Activity:
Read through the listing below, and copy every line where the string "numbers" appears.

============================================================

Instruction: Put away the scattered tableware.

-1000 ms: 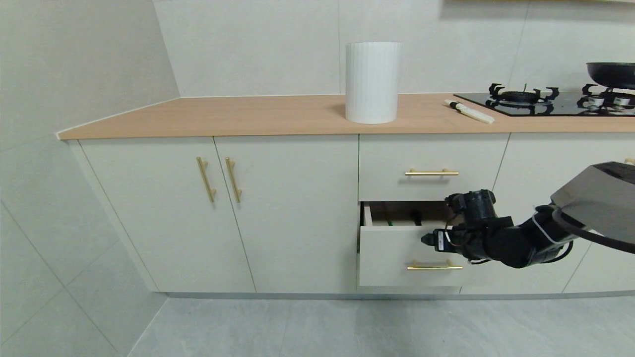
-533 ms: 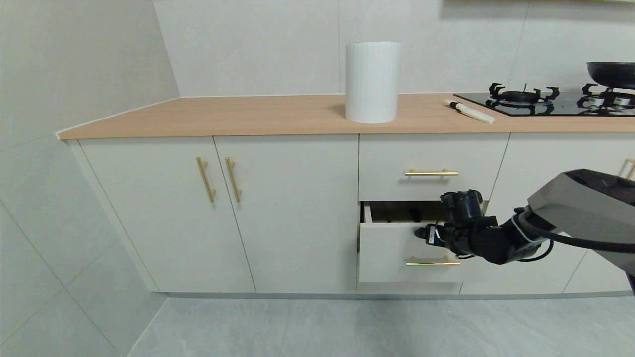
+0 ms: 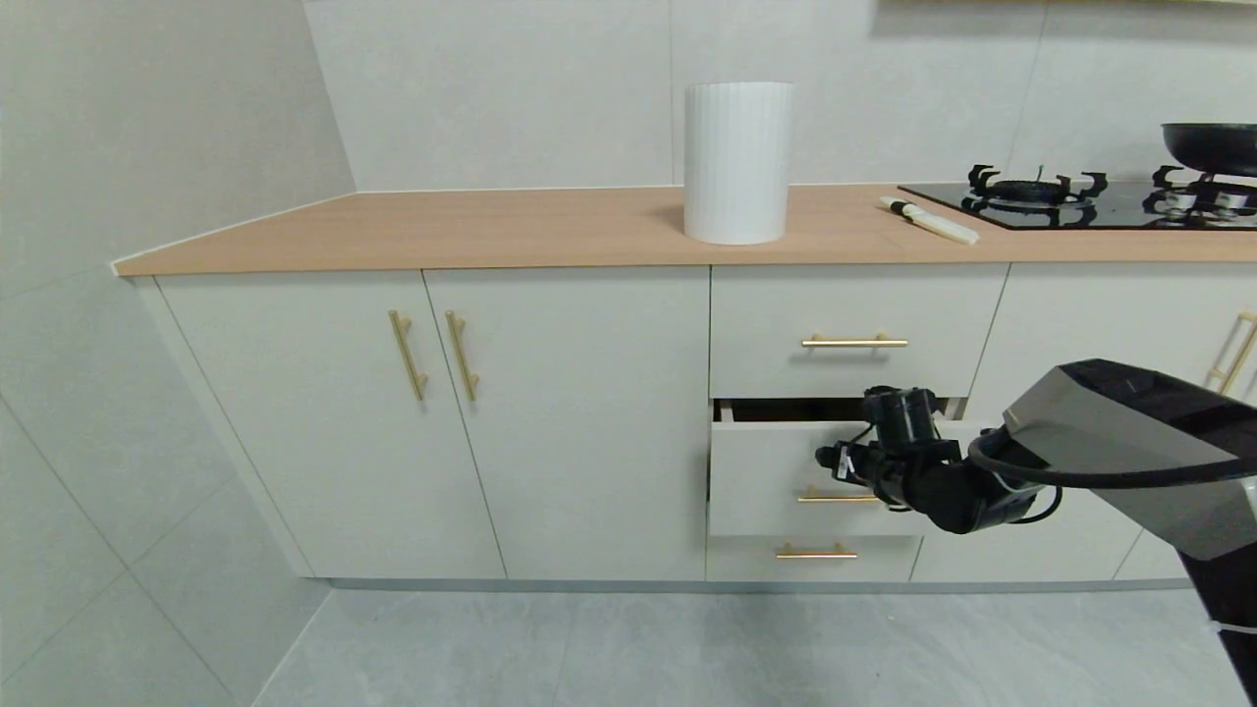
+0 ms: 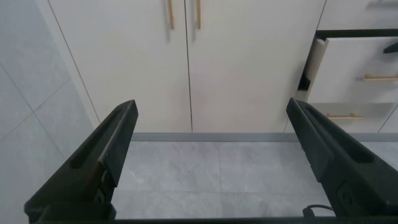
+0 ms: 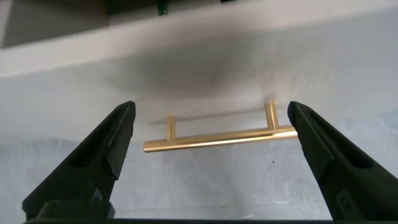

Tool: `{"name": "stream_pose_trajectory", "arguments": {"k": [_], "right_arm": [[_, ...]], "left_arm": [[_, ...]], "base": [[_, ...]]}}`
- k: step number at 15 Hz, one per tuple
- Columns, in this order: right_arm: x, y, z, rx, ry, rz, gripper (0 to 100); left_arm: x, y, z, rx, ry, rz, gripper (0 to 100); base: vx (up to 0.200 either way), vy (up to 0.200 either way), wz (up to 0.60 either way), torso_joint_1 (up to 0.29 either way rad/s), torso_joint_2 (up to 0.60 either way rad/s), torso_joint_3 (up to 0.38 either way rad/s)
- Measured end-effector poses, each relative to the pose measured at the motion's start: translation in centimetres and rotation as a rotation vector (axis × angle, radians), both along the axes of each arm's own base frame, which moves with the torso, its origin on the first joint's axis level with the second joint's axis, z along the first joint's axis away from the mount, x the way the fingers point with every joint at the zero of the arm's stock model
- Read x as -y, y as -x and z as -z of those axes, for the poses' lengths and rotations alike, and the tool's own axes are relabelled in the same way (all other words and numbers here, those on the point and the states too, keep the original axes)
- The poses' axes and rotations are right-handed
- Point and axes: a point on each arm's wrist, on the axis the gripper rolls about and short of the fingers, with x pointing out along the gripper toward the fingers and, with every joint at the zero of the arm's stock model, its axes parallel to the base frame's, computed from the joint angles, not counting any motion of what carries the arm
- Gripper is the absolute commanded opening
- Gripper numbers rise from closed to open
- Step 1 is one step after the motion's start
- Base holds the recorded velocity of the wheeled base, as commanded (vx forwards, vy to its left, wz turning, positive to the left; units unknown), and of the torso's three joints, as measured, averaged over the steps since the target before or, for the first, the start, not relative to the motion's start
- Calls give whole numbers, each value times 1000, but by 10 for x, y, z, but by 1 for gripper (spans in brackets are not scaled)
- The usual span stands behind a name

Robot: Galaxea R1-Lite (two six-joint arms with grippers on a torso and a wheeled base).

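The middle drawer (image 3: 776,471) of the white cabinet stands only a narrow gap out. My right gripper (image 3: 830,462) is at its front panel, just above the gold handle (image 3: 835,498). In the right wrist view the right gripper (image 5: 211,162) is open, its fingers spread wider than the gold handle (image 5: 217,140), with the drawer front (image 5: 249,74) close ahead. A white knife-like utensil (image 3: 928,220) lies on the wooden counter beside the stove. My left gripper (image 4: 211,162) hangs open over the floor, nothing between its fingers, and the drawer (image 4: 354,62) is off to its side.
A tall white ribbed cylinder (image 3: 737,162) stands on the counter (image 3: 442,231). A black gas stove (image 3: 1080,201) with a pan (image 3: 1213,147) is at the right. A shut top drawer (image 3: 854,329) and double doors (image 3: 432,422) face grey floor tiles.
The middle drawer has slid inward from well out to a thin gap, with my right gripper following it toward the cabinet. The bottom drawer's handle has come into sight.
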Motion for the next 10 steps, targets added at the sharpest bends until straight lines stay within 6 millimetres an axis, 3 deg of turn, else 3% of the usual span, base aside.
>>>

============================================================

Task result:
- Read x as -y, y as -x and z as -z of those axes, for the poses' lengths and rotations alike, and the tool's own axes are relabelled in the same way (all other words and numbers here, those on the point and the states too, keep the original axes)
- Gripper numbers rise from closed to open
- Calls give whole numbers, each value times 1000, but by 10 for x, y, z, but by 1 for gripper (spans in brackets are not scaled)

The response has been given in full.